In that same “boom and bust” environment, investors had tremendous opportunities to improve their returns if they realized, early on, that fleeting gains would be followed by substantial downturns. Francois Trahan’s work demonstrated that “boom and bust” investment cycles are actually more common than the era of “buy and hold” that seems normal to most of us after enjoying the last forty years of outsized gains. That observation was likely an eye-opener for many younger professional investors on the call.

The starting point for the recent period of unprecedented gains was the high interest rates and inflation of the late 1970s.
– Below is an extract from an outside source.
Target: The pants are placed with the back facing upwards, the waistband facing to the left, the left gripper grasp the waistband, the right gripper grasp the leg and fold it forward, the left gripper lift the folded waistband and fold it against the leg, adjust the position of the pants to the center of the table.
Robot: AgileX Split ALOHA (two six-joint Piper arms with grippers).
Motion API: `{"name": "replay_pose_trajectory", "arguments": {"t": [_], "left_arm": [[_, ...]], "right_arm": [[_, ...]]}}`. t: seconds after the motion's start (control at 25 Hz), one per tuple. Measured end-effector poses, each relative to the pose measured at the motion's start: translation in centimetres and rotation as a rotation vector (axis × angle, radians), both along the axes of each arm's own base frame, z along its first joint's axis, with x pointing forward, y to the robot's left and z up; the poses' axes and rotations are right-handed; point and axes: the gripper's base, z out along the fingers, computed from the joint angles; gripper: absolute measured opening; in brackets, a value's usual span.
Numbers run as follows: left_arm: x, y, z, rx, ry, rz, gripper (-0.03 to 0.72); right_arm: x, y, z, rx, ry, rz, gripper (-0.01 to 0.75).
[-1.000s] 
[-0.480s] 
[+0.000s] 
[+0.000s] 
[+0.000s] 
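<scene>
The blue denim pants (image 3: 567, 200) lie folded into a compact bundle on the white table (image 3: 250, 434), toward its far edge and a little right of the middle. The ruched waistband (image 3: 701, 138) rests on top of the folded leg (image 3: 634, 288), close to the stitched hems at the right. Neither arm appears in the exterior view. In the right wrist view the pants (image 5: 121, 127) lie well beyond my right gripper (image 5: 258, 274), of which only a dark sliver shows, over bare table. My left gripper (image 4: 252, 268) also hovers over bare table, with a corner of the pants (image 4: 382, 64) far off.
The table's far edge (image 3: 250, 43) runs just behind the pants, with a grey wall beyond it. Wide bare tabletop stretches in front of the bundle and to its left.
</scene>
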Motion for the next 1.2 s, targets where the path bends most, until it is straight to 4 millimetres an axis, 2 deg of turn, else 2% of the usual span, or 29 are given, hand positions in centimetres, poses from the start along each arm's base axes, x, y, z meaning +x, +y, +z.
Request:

The Federal Reserve, led by the strong hand of Paul Volcker, finally did the hard work of killing inflation, unleashing an era of relative prosperity and rising asset prices. No such catalyst exists for the markets today, understanding that the Fed, which is the preeminent market force throughout history, is holding interest rates near zero. The Fed is not in a position to give another forty-year gift to the markets.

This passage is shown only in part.